Task >> Lines below that include the word "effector" should each be copied.

■ ■ ■

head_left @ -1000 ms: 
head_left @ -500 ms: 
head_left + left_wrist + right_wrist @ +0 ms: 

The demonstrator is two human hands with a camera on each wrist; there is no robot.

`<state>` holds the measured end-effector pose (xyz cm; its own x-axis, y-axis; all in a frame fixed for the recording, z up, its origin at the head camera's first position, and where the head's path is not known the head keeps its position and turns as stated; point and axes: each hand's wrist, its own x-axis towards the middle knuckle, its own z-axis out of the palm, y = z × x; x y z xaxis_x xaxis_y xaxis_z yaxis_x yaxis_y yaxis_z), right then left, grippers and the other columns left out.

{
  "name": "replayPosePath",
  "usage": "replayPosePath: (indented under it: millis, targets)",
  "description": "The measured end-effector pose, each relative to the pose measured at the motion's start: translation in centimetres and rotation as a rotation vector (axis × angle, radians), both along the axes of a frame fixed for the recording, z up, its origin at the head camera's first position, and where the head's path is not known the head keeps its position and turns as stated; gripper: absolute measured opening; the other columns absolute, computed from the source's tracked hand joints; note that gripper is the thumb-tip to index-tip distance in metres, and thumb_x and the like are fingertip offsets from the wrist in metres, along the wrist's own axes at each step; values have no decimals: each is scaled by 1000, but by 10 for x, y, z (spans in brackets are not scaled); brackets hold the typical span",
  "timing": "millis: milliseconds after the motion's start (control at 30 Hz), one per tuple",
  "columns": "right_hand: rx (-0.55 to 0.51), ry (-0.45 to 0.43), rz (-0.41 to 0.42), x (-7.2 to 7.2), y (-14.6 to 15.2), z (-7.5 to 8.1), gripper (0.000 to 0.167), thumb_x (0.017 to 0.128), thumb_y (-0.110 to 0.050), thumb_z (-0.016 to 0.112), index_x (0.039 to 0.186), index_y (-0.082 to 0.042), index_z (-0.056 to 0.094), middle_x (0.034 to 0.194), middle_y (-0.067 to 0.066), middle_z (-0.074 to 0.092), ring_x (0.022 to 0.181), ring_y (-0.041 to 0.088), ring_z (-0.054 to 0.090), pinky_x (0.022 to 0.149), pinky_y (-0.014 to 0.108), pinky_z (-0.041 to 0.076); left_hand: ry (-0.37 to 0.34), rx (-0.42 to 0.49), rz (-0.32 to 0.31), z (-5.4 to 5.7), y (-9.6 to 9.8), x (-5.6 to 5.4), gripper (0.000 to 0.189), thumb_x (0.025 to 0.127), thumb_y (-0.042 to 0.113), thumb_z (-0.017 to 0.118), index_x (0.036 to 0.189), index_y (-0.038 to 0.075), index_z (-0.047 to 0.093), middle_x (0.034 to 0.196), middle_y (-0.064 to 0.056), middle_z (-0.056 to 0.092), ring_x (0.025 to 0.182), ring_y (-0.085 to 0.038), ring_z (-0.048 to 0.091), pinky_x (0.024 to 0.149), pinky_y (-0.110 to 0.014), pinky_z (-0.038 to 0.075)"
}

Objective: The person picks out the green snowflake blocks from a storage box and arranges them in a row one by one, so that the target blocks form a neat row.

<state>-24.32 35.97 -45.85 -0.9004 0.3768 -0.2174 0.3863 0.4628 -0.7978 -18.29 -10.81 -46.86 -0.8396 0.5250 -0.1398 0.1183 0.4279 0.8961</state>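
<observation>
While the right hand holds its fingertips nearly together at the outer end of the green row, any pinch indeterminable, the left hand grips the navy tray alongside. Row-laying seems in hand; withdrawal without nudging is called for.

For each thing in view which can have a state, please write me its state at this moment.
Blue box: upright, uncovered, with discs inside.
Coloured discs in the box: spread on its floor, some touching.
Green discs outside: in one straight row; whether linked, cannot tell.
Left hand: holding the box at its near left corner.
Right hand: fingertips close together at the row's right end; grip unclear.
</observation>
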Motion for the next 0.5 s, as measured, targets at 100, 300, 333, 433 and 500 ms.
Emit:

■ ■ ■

Response to this exercise >>
`<state>` holds the measured end-effector pose (xyz cm; its own x-axis, y-axis; all in a frame fixed for the recording, z up, its origin at the head camera's first position, and where the head's path is not known the head keeps its position and turns as stated; point and axes: each hand's wrist, its own x-axis towards the middle knuckle, its own z-axis out of the palm, y = z × x; x y z xaxis_x xaxis_y xaxis_z yaxis_x yaxis_y yaxis_z), right then left, grippers and the other columns left out.
  "description": "The measured end-effector pose, each relative to the pose measured at the motion's start: translation in centimetres and rotation as a rotation vector (axis × angle, radians), both along the axes of a frame fixed for the recording, z up, its origin at the head camera's first position, and where the head's path is not known the head keeps its position and turns as stated; gripper: absolute measured opening; the other columns absolute, computed from the source's tracked hand joints; note that gripper is the thumb-tip to index-tip distance in metres, and thumb_x and the like are fingertip offsets from the wrist in metres, along the wrist's own axes at each step; values have no decimals: each is scaled by 1000, but by 10 for x, y, z (spans in brackets are not scaled); brackets hold the typical span",

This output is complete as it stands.